| TASK TO CARRY OUT |
How many lines of the material below contain the string "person"? Answer with the number and nothing else.
#####
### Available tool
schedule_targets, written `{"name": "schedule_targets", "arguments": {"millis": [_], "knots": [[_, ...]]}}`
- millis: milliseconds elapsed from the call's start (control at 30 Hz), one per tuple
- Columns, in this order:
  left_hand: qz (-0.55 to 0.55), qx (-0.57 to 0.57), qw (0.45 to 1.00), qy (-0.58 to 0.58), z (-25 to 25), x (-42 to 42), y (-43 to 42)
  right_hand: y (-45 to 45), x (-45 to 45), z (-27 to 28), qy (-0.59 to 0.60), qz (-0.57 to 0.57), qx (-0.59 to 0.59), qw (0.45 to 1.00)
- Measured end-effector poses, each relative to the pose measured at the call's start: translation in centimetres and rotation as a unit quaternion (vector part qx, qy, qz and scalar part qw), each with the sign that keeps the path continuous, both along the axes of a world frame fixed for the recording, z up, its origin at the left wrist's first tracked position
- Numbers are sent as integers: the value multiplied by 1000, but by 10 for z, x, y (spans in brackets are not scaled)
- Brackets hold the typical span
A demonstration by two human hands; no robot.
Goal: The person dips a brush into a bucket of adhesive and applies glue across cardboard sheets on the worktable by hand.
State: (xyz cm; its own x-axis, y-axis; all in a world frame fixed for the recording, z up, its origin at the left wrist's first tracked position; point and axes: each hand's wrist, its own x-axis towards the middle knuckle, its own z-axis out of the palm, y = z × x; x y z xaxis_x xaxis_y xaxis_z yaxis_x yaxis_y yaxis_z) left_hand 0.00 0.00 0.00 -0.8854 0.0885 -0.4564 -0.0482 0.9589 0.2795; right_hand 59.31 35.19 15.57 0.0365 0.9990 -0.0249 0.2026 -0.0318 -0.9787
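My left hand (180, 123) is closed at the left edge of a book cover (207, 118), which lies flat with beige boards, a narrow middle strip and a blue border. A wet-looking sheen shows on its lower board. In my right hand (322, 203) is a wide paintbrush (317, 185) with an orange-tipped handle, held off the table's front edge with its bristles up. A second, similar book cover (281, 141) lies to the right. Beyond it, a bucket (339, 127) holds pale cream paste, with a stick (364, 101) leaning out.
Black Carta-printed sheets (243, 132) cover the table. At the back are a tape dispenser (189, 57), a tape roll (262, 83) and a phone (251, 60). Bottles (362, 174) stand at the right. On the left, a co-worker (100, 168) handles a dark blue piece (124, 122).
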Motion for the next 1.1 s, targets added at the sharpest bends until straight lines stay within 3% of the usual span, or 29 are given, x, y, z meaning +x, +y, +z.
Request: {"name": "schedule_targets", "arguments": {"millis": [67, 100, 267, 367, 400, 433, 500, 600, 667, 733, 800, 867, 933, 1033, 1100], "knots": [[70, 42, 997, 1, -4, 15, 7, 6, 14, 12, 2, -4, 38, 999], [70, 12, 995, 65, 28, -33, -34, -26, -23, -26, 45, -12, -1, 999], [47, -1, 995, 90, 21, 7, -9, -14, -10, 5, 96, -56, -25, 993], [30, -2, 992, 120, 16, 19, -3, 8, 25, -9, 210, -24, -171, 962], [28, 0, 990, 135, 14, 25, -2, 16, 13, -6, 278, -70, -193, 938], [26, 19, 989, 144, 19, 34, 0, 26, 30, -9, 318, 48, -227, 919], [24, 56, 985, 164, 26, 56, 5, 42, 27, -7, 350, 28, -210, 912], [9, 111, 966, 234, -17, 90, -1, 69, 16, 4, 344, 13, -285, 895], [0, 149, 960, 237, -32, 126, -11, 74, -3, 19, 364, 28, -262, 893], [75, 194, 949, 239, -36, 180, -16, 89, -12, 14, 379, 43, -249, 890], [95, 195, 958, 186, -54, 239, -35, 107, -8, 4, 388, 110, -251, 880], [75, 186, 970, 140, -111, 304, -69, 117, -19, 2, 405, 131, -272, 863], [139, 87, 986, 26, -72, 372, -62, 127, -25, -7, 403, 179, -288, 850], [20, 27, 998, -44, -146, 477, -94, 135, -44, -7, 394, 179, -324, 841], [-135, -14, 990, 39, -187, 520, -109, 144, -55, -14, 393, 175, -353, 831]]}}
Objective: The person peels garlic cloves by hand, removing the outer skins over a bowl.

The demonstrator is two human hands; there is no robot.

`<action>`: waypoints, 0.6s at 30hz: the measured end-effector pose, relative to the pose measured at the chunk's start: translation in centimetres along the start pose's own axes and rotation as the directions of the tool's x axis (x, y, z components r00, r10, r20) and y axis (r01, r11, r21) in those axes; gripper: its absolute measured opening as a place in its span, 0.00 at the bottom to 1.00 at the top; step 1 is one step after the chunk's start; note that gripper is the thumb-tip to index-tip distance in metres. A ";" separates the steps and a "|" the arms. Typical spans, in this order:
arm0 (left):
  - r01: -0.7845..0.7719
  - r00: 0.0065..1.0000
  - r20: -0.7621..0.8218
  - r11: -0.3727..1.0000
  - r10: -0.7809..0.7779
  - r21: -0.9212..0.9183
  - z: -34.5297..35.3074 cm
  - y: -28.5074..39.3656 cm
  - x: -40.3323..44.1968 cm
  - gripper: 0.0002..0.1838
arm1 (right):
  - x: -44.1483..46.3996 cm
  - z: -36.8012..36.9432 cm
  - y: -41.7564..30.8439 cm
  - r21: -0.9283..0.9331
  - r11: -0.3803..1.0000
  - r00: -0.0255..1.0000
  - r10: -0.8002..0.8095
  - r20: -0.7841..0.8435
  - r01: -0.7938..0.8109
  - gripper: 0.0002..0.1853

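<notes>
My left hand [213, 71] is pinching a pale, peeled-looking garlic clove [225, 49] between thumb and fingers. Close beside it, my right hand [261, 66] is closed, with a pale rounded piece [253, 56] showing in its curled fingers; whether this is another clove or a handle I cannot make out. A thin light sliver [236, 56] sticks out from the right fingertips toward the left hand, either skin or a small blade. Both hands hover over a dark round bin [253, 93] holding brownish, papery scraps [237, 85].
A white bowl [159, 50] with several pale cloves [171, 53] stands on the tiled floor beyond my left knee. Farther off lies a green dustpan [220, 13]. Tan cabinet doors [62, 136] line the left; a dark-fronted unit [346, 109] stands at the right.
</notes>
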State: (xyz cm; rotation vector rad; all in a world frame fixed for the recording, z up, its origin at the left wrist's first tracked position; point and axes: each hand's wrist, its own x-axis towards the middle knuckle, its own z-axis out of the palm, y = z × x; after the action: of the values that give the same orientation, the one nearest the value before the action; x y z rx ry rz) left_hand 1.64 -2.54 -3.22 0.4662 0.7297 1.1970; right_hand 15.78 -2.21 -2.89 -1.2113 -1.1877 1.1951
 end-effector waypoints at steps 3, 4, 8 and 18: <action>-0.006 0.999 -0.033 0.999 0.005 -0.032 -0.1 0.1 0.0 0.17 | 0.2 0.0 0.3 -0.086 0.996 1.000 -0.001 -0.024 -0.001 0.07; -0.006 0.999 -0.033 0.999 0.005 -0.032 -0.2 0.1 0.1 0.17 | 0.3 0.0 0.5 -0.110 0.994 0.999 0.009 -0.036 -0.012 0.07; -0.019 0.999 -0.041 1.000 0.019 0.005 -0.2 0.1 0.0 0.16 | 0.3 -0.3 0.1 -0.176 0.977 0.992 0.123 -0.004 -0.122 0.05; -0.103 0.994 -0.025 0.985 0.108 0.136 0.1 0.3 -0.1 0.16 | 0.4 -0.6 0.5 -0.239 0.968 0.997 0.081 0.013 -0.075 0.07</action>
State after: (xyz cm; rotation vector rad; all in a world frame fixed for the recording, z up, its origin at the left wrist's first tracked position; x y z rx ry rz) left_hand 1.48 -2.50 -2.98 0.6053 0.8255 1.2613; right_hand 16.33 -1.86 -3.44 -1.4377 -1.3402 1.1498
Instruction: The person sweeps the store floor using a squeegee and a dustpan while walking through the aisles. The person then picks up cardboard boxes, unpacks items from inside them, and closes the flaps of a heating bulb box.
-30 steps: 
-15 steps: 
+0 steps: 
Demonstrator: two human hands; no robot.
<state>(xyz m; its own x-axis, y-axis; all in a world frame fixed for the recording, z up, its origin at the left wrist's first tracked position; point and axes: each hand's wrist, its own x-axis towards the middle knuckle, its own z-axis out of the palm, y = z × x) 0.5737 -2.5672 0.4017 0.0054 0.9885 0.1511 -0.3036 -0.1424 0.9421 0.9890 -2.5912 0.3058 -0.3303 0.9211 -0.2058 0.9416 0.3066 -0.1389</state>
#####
| RESPONSE |
3